What needs to be done —
Filter by the string "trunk": return the lines of the material that contain it.

Material provided —
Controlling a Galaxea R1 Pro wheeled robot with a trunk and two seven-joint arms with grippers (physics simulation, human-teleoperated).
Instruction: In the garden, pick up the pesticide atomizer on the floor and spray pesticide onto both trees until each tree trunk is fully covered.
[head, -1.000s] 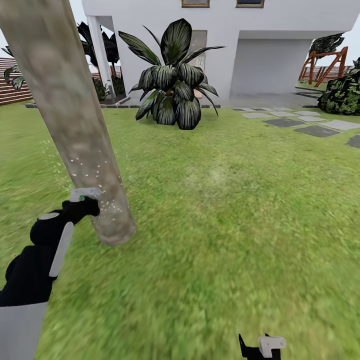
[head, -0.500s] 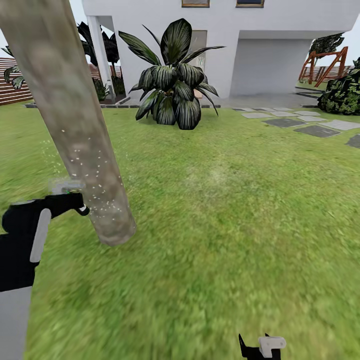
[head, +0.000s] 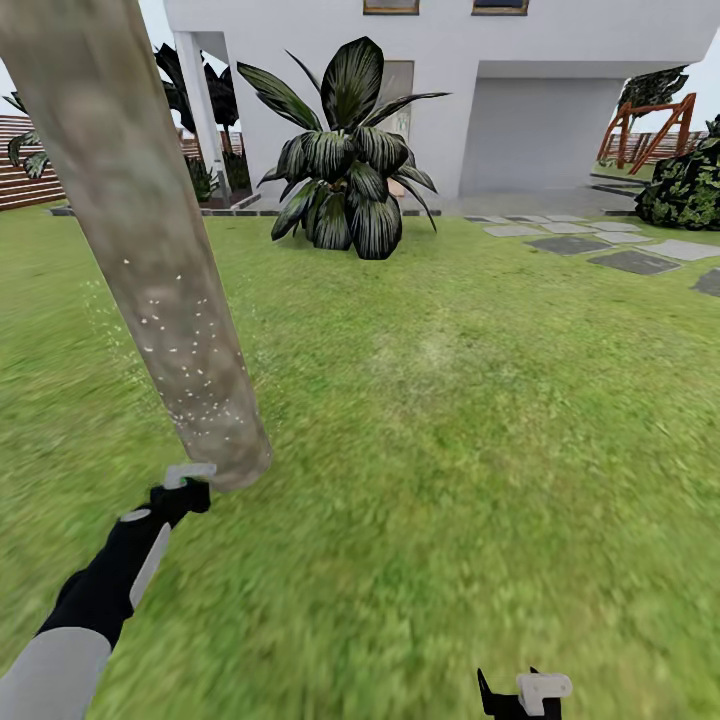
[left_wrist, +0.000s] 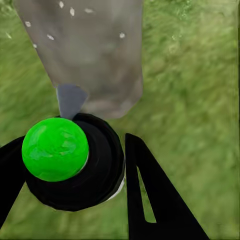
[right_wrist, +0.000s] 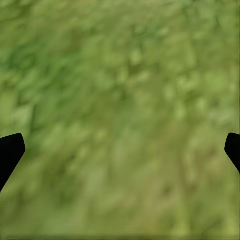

Result below —
Controlling a Galaxea R1 Pro wheeled robot with a trunk and two seven-joint arms with grippers (physics simulation, human-teleoperated).
Instruction: In the garden, pick up the pesticide atomizer on the floor and spray pesticide onto both trees until each tree trunk is fully covered.

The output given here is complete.